Read Shadow Games: The Fourth Chronicles of the Black Company: First Book of the South Online
Authors: Glen Cook
Tags: #Fantasy, #Fiction, #General
Nothing but some of my share of the rest.
“That’s it?” Swan asked.
“What else is there? You expect me to jump in just because you’re a sweet guy?
Swan, I’m headed for Khatovar. I’ll do what I have to do to get there. You made
your pitch. Now’s the time to back off and let the customer think.”
He babbled to his prince. The more the evening went on, the more I was tempted
to issue a flat rejection. Croaker was getting old and cranky and not thrilled
with the idea of learning yet another language.
The Prahbrindrah Drah nodded to Swan. He agreed with me. They rose. I did
likewise, and gave the Prince a shallow bow.
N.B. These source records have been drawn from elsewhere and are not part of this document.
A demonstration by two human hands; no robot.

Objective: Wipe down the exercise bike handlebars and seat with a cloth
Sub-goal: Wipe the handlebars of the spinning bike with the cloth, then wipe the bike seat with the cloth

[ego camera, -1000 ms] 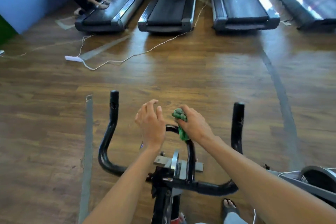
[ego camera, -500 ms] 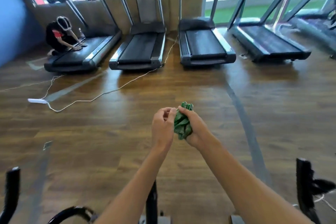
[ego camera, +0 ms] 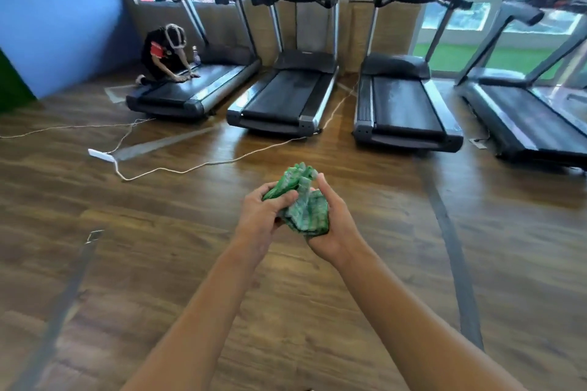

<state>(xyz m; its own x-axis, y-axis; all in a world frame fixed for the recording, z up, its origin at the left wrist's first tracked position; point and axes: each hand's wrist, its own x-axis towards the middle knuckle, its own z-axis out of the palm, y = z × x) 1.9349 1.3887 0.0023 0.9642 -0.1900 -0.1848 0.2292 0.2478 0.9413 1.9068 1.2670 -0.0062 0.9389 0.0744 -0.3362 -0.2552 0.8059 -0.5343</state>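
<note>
Both hands bunch the cloth in mid-air, and the bike is out of shot.

The green cloth (ego camera: 301, 209) is crumpled between the two hands, held over the wooden floor (ego camera: 158, 263) and well short of the treadmills. The left hand (ego camera: 263, 216) curls fingers over its near-left side, a closed grip on the fabric; the right hand (ego camera: 333, 225) cups it from the right, thumb up, gripping too. Neither handlebars nor seat shows, so the risk as I read it is wiping blind: reach back down with eyes up and the wad may miss the bars. A loose corner sticks up above the cloth; regrip carelessly and it may slip and drop to the floor. Beyond the cloth a white cable (ego camera: 203, 165) trails across the boards, a trip hazard if the person steps forward.
</note>
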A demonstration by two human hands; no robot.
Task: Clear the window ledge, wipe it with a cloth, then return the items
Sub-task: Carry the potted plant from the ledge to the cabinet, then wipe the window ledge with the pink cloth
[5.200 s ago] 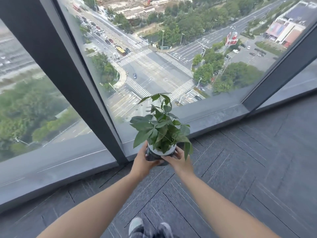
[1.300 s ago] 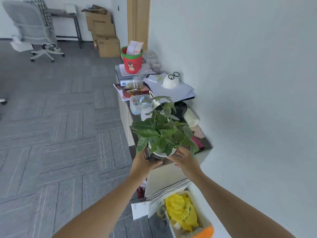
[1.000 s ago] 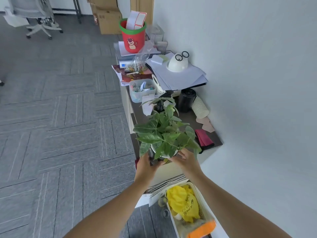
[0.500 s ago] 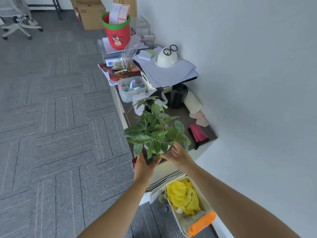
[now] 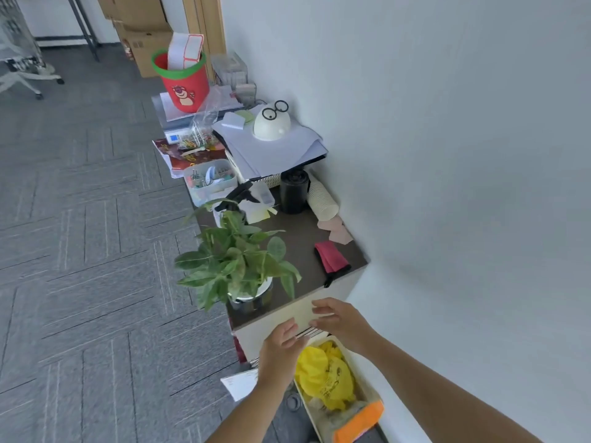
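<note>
Head view, potted plant [image 5: 238,263] on cluttered cabinet top [image 5: 307,231], grey carpet [image 5: 80,251].

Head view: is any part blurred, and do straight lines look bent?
Head view: the left hand and right hand are smeared by motion, and the potted plant leaves look slightly soft; the red bucket is sharper. Head view: the wide lens makes the door frame lean and the carpet lines splay. Head view: light is soft, without glare.

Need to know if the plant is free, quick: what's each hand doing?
Left hand: open, holding nothing.
Right hand: open, holding nothing; the plant stands free on the cabinet.
</note>
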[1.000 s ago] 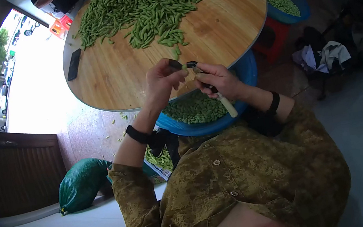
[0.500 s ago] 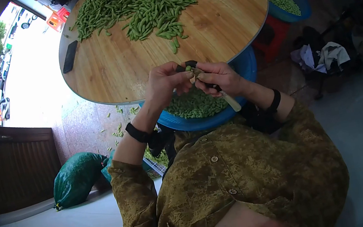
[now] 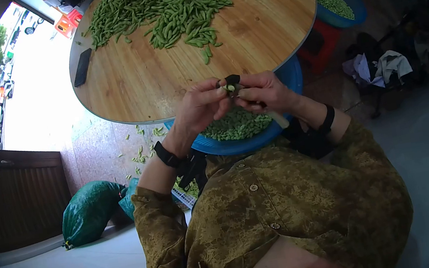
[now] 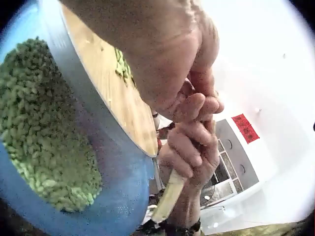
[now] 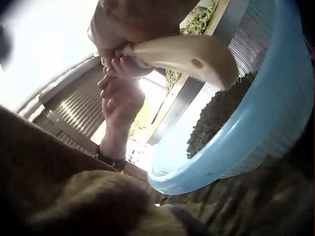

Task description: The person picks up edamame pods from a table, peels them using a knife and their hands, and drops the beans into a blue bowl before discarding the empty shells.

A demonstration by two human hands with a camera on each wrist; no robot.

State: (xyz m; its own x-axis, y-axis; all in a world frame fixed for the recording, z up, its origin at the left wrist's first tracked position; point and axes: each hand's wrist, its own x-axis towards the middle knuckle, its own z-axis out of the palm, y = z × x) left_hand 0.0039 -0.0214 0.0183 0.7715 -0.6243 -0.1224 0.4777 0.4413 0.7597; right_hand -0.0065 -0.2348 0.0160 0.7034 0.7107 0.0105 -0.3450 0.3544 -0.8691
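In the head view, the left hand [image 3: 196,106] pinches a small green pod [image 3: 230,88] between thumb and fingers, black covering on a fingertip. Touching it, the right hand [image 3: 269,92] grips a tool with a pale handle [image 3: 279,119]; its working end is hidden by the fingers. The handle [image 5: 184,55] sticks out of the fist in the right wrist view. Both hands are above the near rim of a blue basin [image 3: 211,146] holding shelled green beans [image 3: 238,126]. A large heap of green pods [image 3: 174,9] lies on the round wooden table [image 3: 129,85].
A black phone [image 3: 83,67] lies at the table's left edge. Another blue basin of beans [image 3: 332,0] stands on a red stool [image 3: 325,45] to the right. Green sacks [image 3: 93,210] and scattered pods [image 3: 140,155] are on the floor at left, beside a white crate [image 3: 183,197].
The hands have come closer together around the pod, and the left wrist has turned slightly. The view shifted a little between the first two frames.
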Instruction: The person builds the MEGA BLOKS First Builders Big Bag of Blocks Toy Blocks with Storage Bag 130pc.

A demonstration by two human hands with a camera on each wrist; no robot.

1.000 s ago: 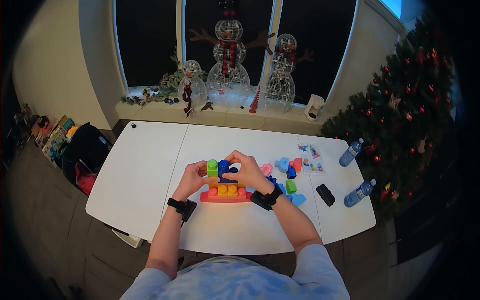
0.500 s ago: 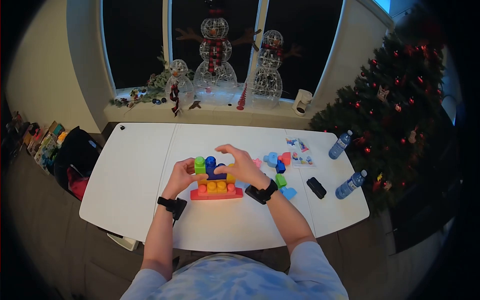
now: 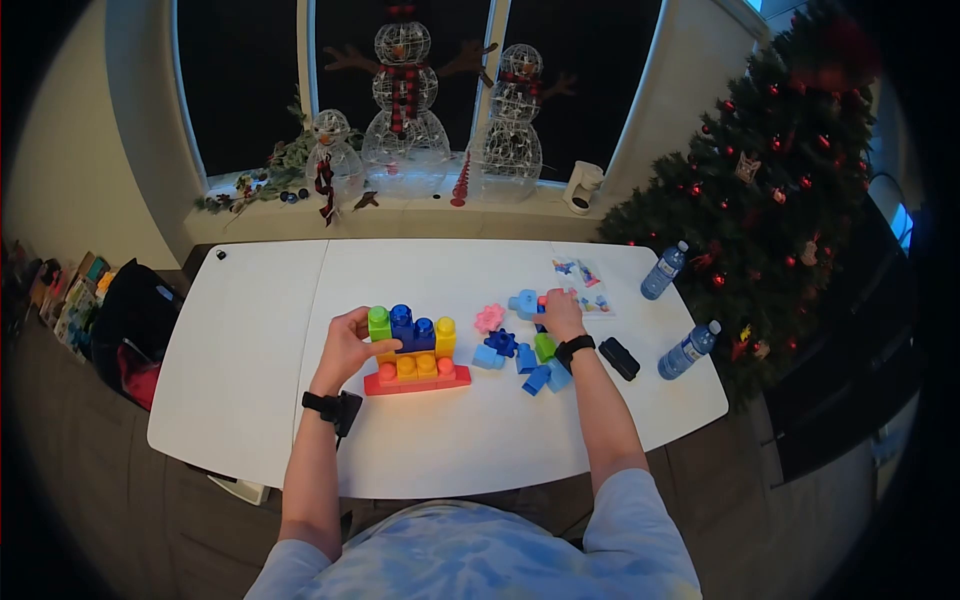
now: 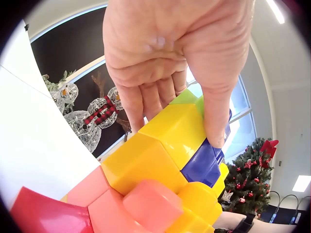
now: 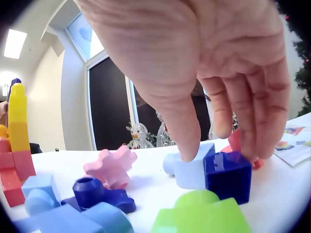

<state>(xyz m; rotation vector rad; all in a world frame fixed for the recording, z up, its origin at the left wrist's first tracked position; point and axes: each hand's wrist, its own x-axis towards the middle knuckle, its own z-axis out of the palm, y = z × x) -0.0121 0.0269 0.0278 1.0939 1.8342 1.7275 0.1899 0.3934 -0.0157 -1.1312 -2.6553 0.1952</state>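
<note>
The left hand holds the block structure at its upper left, fingers behind the green block. In the left wrist view its thumb presses on the dark blue block. Yellow blocks rise over a red and pink base. The right hand is over the loose blocks at the right. The right wrist view shows its thumb and extended fingers apart, above the light blue block and the dark blue block; contact cannot be told. A red block is partly hidden behind the fingers.
A pink gear piece, a dark blue gear and a green block lie among other loose blocks. Farther right are printed sheets, a black case and two bottles. Snowman figures stand by the window.
The right hand has left the structure and moved right to the loose blocks. The left hand keeps its hold on the structure. The head view has shifted, so the scene sits farther left.
</note>
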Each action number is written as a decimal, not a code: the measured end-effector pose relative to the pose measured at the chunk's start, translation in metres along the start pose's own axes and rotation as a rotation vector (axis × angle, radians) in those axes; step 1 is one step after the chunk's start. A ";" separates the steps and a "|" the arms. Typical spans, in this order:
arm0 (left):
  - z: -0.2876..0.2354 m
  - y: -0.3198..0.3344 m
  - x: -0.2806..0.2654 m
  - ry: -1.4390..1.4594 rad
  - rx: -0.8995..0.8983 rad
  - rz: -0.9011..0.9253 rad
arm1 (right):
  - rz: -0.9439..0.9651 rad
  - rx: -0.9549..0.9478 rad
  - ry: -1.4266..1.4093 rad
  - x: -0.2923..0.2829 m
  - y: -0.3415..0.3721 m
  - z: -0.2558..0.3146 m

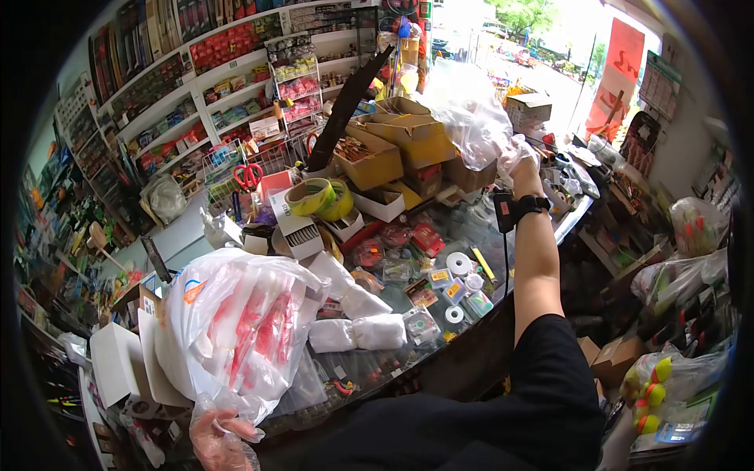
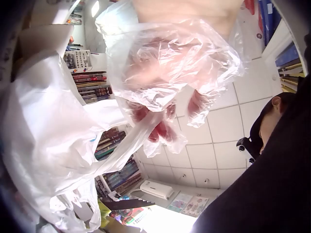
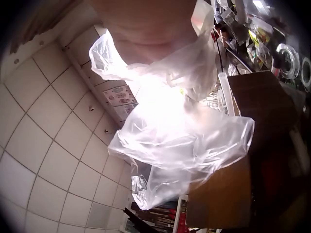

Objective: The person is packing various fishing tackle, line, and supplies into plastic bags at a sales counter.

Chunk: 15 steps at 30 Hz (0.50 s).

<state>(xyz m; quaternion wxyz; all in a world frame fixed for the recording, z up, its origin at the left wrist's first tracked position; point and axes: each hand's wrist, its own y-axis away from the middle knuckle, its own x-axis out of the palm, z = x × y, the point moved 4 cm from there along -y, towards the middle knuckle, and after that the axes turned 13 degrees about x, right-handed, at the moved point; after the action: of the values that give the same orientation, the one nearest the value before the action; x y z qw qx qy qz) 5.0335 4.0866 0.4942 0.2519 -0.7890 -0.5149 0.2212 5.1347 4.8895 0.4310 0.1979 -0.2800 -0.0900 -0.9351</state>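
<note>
My left hand (image 1: 223,439), in a thin clear plastic glove (image 2: 184,63), is at the bottom left of the head view. Its curled fingers grip the twisted handle (image 2: 129,148) of a bulging white plastic bag (image 1: 243,314) that has red-and-white packs showing through. Up at the right, beside the cardboard boxes, my right hand (image 1: 522,169) grips a filmy translucent plastic bag (image 1: 470,110). That bag (image 3: 180,145) hangs crumpled beyond the hand in the right wrist view, where glare and plastic hide the fingers.
White wrapped rolls (image 1: 379,331) lie beside the white bag on the glass counter (image 1: 365,373). Tape rolls (image 1: 310,196), red scissors (image 1: 248,176) and open cardboard boxes (image 1: 369,157) crowd its far side. A dark jagged strip (image 1: 345,110) stands up among them. Stocked shelves (image 1: 196,86) line the wall.
</note>
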 end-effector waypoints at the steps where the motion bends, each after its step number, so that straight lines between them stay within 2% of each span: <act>1: 0.001 0.000 0.000 -0.015 -0.004 -0.003 | 0.012 0.040 -0.068 0.005 0.015 0.005; 3: 0.007 0.001 -0.001 -0.027 -0.008 -0.002 | 0.146 0.134 -0.221 0.008 0.037 0.008; 5: 0.019 0.008 -0.009 -0.113 0.061 -0.039 | 0.122 0.153 -0.236 0.012 0.058 0.013; 7: 0.045 0.014 -0.024 -0.019 0.058 -0.039 | -0.049 0.079 -0.128 0.019 0.081 0.017; 8: 0.052 0.015 -0.028 0.074 0.056 -0.046 | -0.249 0.024 0.221 0.029 0.102 0.021; 9: 0.052 0.015 -0.027 0.074 0.054 -0.047 | -0.249 0.026 0.223 0.028 0.108 0.026; 10: 0.050 0.014 -0.026 0.065 0.039 -0.064 | -0.619 -0.125 0.713 0.023 0.120 0.041; 11: 0.049 0.013 -0.025 0.056 0.023 -0.084 | -0.715 -0.334 0.832 0.015 0.118 0.046; 13: 0.044 0.011 -0.021 0.109 0.051 -0.116 | -1.032 -0.738 1.092 0.010 0.128 0.052; 15: 0.045 0.011 -0.026 0.135 0.060 -0.153 | -0.737 -1.020 0.822 0.026 0.159 0.028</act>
<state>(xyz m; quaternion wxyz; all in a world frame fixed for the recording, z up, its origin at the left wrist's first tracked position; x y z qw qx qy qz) 5.0043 4.0661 0.4547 0.3255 -0.7526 -0.5487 0.1631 5.1952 4.7451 0.4775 -0.2646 0.0832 0.3475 -0.8957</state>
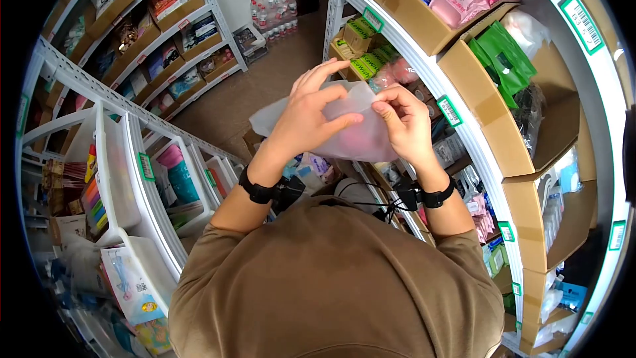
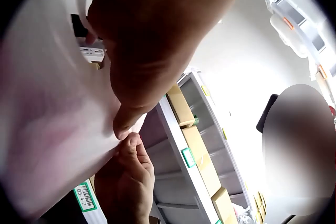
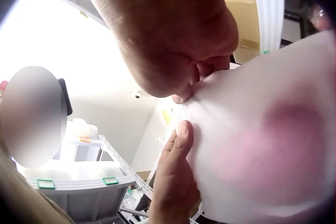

He and Swan walked away, pausing
here and there to speak to other midnight diners. No telling what he said. Maybe
what they wanted to hear. The faces I could see were smiling.
I got myself comfortable, leaned back to watch One-Eye at play. He had a swarm
of bugs zipping around his victim’s head. I asked Lady, “What do you think?”
“It’s not my place to think.”
“Where would you be inclined to stand?”
“I’m a soldier of the Black Company. As you’re inclined to remind me.”
“So was Raven. So long as it suited his convenience. Don’t play games with me.
Talk to me straight. Do you know these Shadowmasters? Are they Taken you sent
down here to start building you a new empire?”
“No! I salvaged Shifter and sent him south, just in case, when the fury of the
war and Stormbringer’s enmity were enough to explain his disappearance. That’s
all.”
“But Howler . . . ”
“Had his own escape planned. Knows of my condition and nurtures ambitions of his
own. Obviously. But the Shadowmasters . . . I know nothing. Nothing. You
should’ve asked more about them.”
“I will. If they’re not Taken they sound close enough as makes no difference. So
I want to know. Where do you stand?”
“I’m a soldier of the Black Company. They’ve already declared themselves my
enemies.”
“That’s not a definitive answer.”
“It’s the best you’re going to get.”
“I figured. What about Shifter and his sidekick?” I hadn’t seen them since
Thresh, but had the feeling they were just around the corner. “If it’s as bad as
it looks we’ll need all the resources we can muster.”
“Shifter will do what I tell him.”
Not the most reassuring answer, but I did not press. Again, it was the best I
was going to get.
“Eat your dinner and stop pestering me, Croaker.”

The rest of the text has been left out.